12th Sergeant Major of the US Army

Jack L. Tilley (born December 3, 1948) is an American businessman and retired United States Army soldier. He served for almost 37 years in the United States Army. On 19 May 2000 he was appointed the 12th Sergeant Major of the Army (SMA), a post he held until his retirement on 15 January 2004. He was the last Vietnam War veteran to serve in that position.

==Early life==
Tilley was born in Vancouver, Washington, on 3 December 1948.

== Military career ==
Tilley enlisted in the United States Army in June 1966 under the "Buddy Program" with his friend Barney Boykin. They both attended basic combat training at Fort Lewis, Washington, advanced training at Fort Knox, Kentucky as an armor crewman, and then Airborne School at Fort Benning, Georgia.
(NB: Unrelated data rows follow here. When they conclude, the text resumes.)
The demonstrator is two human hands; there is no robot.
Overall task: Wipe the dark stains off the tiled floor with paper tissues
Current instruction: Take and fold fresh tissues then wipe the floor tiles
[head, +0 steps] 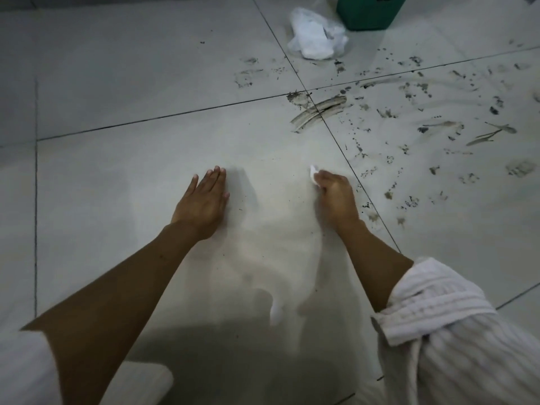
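In the head view, the left hand lies flat on the tiled floor, fingers straight and close together, seemingly propping the person's weight. The right hand is curled round a small wad of paper tissue, whose white tip shows beyond the knuckles and sits on or just above the tile. The tile under both hands looks nearly clean, with only fine specks. The dark stains lie ahead and to the right of the right hand, across the grout line that runs diagonally just beside it; the nearest spots sit right by its wrist, and the heaviest smear lies straight ahead at the crossing of the grout lines, its long axis slanting up to the right. The right hand is clearly the nearer one, so the next strokes likely go forward and rightward. A crumpled heap of white tissues rests beyond the stains beside a green container; a dark mark at its top edge is cut off, so no writing can be read.
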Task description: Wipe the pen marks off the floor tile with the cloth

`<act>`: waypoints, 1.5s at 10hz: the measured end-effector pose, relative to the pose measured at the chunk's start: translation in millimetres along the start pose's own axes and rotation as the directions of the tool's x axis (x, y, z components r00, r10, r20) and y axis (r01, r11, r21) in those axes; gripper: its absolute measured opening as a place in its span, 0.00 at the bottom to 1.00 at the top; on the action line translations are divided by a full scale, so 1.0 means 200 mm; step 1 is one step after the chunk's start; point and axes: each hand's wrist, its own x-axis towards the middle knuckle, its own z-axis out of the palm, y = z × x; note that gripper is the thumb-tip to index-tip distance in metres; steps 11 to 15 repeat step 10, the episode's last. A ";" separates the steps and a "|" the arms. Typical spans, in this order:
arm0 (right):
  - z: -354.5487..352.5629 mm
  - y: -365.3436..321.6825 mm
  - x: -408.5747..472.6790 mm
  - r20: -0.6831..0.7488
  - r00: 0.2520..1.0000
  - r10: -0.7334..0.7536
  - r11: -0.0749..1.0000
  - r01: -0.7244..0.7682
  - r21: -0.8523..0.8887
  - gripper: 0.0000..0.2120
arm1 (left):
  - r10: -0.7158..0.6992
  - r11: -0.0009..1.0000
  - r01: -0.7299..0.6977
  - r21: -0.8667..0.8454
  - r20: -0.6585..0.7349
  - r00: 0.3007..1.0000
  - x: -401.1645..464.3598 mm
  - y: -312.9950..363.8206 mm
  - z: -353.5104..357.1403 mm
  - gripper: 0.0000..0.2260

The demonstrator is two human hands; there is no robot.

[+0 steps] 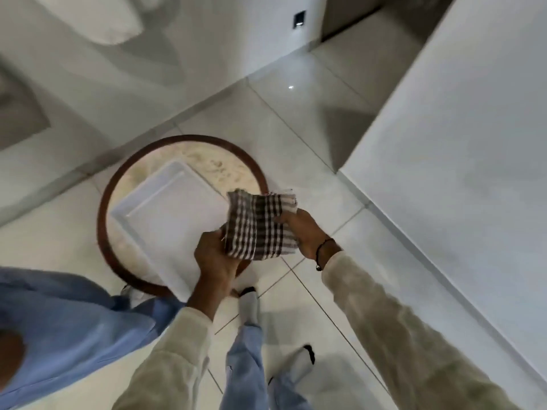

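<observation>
A folded brown-and-white checked cloth (pixel 258 223) is held in the air between both hands, above the right edge of a round table. My left hand (pixel 214 258) grips its lower left corner from below. My right hand (pixel 305 232) pinches its right side, with a dark cord around that wrist. The pale glossy floor tiles (pixel 299 119) spread beneath and beyond. I see no pen marks on the tiles in this blurred view.
A round table with a dark wooden rim (pixel 102 214) carries a white rectangular tray (pixel 165 220). A white wall or counter face (pixel 461 149) rises on the right. My feet in pale socks (pixel 250 303) stand below, and blue fabric (pixel 59 327) fills the lower left.
</observation>
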 end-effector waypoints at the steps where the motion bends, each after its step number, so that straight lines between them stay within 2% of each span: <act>1: 0.33 0.05 0.23 0.076 0.996 -0.036 0.964 0.055 -0.260 0.10 | -0.034 0.953 0.048 0.298 -0.052 0.998 0.21 0.22 -0.26 0.18; 2: 0.57 0.18 0.47 0.057 0.997 -0.055 0.886 0.075 -0.458 0.10 | 0.210 0.577 -0.029 0.816 -0.114 0.971 0.40 0.29 -0.49 0.08; 3: 0.73 0.30 0.68 0.028 0.998 -0.057 0.819 0.063 -0.570 0.15 | 0.236 0.511 0.068 0.857 -0.215 0.948 0.60 0.28 -0.68 0.06; 4: 0.80 0.40 0.83 -0.002 0.997 -0.073 0.766 0.054 -0.641 0.11 | 0.223 0.502 0.139 0.853 -0.283 0.933 0.77 0.22 -0.81 0.09; 5: 0.82 0.45 0.92 -0.009 0.993 -0.114 0.717 0.076 -0.693 0.11 | 0.234 0.442 0.145 0.885 -0.269 0.934 0.86 0.19 -0.88 0.10; 6: 0.81 0.44 0.91 -0.057 0.976 -0.212 0.724 0.118 -0.679 0.18 | 0.286 0.303 0.143 0.942 -0.234 0.929 0.87 0.19 -0.87 0.15; 7: 0.73 0.35 0.81 -0.215 0.913 -0.348 0.800 0.170 -0.575 0.19 | 0.377 0.195 0.088 0.977 -0.158 0.913 0.78 0.19 -0.79 0.23; 8: 0.55 0.18 0.55 -0.385 0.820 -0.423 0.872 0.252 -0.420 0.15 | 0.394 -0.142 -0.050 0.989 0.103 0.913 0.64 0.20 -0.63 0.25; 9: 0.31 -0.03 0.17 -0.490 0.770 -0.409 0.912 0.362 -0.194 0.07 | 0.254 -0.444 -0.349 0.825 0.490 0.834 0.54 0.22 -0.35 0.26; 10: 0.02 -0.27 -0.39 -0.468 0.720 -0.513 0.808 0.589 0.019 0.05 | 0.071 -0.624 -0.562 0.543 0.755 0.651 0.44 0.22 0.05 0.29; 15: 0.02 -0.27 -0.39 -0.468 0.720 -0.513 0.808 0.589 0.019 0.05 | 0.071 -0.624 -0.562 0.543 0.755 0.651 0.44 0.22 0.05 0.29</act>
Tilley's first assignment was to the Republic of Vietnam with A Troop, 1st Squadron, 4th Cavalry Regt., 1st Infantry Division (aka "Quarter Cav.) as a vehicle crewman. In January 1968, the Tet Offensive began with the enemy attacking U.S. forces throughout Vietnam. He would pull another tank to safety after it was damaged earning a Bronze Star. By the time his tour was complete, Tilley was a Specialist Five (equal to a sergeant).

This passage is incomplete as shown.